Dunwich Dynamo FAQ

2006: Dunwich Dynamo 14

Dunwich Dynamo 2006.
The essentials.

Dunwich Dynamo?
Simple. A turn-up-and-go challenging slightly-scary free-entry overnight on-road just 120 mile bicycle ride.

It's not a race. It's unsupported. There'nearly all of us. There will be times when you wish you were tucked up in bed.
But you'll love it. The adrenalin buzz, the experience, the achievement will cling forever. For a lot of us it's almost the highlight of our bike year. That collective/supportive thrill is fabulous. Unmissable.

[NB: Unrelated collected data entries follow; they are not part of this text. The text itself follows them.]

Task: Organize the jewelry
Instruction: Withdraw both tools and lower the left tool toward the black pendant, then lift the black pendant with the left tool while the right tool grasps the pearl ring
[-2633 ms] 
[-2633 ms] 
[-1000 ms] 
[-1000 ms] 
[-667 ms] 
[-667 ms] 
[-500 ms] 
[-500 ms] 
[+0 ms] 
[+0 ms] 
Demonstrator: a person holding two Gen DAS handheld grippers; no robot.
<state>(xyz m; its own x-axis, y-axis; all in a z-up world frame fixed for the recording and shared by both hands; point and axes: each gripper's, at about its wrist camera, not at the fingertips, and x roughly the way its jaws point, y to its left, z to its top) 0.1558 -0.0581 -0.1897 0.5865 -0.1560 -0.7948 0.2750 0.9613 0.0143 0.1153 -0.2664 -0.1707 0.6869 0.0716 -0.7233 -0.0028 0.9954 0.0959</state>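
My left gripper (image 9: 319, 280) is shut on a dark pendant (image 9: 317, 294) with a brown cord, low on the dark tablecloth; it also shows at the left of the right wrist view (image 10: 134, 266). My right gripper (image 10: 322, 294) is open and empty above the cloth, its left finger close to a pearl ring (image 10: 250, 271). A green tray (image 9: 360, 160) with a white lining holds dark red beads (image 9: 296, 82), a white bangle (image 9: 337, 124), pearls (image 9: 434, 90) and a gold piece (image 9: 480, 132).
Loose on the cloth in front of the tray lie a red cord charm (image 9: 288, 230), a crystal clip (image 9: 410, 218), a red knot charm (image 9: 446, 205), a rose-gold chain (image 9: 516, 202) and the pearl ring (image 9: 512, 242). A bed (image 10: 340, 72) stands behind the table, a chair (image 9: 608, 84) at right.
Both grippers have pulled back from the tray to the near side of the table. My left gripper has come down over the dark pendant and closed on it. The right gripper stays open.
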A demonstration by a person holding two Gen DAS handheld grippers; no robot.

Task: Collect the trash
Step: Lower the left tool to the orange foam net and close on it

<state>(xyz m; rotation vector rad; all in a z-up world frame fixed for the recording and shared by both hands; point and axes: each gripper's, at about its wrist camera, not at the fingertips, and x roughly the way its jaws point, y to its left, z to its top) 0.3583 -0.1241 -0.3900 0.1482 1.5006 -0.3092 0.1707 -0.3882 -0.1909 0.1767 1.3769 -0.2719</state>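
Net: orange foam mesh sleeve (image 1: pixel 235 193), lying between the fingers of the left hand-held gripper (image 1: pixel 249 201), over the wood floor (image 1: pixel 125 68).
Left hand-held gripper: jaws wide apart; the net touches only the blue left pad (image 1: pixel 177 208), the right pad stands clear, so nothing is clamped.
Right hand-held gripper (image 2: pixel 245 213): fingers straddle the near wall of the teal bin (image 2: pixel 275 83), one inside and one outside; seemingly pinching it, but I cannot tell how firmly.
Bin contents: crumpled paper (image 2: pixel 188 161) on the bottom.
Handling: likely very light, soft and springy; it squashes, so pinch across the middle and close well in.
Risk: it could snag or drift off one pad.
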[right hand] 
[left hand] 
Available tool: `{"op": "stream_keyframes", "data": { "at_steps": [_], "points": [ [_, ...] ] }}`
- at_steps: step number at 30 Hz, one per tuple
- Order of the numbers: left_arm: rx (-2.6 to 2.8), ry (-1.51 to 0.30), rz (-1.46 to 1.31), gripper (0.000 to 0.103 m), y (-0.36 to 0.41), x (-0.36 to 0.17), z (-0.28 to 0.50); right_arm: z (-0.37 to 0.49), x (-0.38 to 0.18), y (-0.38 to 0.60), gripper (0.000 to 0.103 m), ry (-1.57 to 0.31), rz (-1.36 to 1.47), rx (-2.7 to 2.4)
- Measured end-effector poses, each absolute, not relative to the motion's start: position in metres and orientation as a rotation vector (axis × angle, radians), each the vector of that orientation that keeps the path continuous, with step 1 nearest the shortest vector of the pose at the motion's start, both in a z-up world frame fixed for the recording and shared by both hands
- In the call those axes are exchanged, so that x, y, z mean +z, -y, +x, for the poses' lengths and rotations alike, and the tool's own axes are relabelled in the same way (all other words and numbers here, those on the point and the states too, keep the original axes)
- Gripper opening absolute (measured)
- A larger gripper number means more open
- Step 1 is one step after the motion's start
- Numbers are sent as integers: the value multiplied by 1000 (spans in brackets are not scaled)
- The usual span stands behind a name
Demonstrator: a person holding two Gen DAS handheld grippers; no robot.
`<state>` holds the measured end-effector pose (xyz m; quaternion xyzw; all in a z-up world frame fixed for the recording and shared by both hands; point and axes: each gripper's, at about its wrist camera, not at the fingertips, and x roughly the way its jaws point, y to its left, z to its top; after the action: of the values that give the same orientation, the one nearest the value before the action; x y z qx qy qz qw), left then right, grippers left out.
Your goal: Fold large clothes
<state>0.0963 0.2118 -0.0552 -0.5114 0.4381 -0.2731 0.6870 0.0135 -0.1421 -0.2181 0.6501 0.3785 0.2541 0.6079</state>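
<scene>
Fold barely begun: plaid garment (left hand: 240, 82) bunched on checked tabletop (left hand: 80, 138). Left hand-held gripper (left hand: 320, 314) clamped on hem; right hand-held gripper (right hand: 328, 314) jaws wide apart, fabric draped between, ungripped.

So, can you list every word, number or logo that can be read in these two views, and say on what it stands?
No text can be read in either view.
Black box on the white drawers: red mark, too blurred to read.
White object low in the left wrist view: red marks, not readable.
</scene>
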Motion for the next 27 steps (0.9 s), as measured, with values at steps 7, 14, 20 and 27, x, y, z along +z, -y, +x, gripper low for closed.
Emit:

Minimal. Honest. Yes really. And we aim to keep it like that. Patrick Field's London School of Cycling has been in from the start and provides route maps and the half-way hall and food there.

Read this:
London School of Cycling.
For the past few years Southwark Cyclists have organised the convoy back.

How many?
In 2005 around 550 did the ride. The biggest ever. Around 430 did it in 2004. 230 in 2003.

Who does it?
A few semi-pro cyclists, some fixed-wheelers, a whole fleet of low-life recumbents, several Bromptons, some tandems, but mostly your average bike-to-workers for whom this is long long ride. A daunting exciting challenge.

How long does it take?
Most get to Dunwich between 7am and 9am the next morning......about 10 hours. Depends on your pace and number of stops.

What's it like?
It's a friendly adventure with bike-minded people along surprisingly traffic free country lanes. It settle into bunches at various paces and people give each other the mental and, if possible, the mechanical support all the way to the sea. The glimpses of village Saturday night and the throbbing marquee in the middle of nowhere, bats, stars. The sense of very real achievement at the end is a huge lift that will stay with you. The worst bit is missing a night's sleep. But that's also the best bit. We ride into the sunrise.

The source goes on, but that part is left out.